What you need to do:
When the string "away" occurs in a line of the listing below, return that line.

Exercise data:

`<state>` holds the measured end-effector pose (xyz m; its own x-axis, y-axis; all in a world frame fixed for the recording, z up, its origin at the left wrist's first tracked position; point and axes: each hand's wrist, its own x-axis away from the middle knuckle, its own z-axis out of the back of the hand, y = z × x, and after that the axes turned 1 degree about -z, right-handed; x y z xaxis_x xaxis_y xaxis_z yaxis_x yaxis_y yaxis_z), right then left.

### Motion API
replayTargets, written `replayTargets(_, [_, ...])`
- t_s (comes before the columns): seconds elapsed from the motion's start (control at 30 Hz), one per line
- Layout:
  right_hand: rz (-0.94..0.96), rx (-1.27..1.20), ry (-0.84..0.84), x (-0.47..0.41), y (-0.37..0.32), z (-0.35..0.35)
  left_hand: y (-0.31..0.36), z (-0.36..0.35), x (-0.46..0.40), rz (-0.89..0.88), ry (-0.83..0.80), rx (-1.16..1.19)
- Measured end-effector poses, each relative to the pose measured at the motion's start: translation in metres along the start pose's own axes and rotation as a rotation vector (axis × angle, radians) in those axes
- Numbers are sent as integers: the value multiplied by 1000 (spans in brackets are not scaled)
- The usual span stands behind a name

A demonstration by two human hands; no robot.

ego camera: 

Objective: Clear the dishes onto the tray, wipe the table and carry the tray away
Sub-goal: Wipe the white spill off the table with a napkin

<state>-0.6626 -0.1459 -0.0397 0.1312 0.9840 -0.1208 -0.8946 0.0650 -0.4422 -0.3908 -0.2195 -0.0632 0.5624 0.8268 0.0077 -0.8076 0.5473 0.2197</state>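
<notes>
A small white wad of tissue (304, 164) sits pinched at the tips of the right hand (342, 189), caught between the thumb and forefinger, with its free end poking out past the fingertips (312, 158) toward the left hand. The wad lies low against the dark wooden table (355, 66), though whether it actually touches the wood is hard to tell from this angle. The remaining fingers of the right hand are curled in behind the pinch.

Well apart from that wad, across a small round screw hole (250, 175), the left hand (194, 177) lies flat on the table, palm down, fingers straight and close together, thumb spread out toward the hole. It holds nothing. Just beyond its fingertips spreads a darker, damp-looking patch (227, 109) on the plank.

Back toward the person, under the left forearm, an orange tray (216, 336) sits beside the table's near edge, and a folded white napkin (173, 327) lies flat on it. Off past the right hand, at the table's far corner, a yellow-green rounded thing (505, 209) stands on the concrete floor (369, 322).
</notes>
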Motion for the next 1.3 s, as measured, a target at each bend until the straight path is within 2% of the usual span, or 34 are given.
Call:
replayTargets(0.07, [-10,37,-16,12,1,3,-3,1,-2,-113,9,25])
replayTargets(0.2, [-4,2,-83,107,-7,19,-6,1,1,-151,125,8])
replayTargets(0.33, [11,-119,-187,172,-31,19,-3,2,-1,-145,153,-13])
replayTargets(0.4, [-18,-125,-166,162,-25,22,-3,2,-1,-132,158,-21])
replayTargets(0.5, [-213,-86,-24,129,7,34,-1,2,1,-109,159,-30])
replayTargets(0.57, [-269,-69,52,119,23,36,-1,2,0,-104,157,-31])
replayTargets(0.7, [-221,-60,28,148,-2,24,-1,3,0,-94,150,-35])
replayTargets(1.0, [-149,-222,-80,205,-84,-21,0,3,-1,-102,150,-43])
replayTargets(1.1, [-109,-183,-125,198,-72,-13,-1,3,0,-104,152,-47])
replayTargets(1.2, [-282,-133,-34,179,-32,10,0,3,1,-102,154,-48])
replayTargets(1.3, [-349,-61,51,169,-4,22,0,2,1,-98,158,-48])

Finished task:
`<state>` holds the measured end-effector pose (xyz m; its own x-axis, y-axis; all in a world frame fixed for the recording, z up, its origin at the left wrist's first tracked position; point and axes: each hand's wrist, its own x-axis away from the middle knuckle, its own z-axis out of the back of the hand, y = z × x, and after that the axes turned 1 degree about -z, right-handed; x y z xaxis_x xaxis_y xaxis_z yaxis_x yaxis_y yaxis_z), right then left.
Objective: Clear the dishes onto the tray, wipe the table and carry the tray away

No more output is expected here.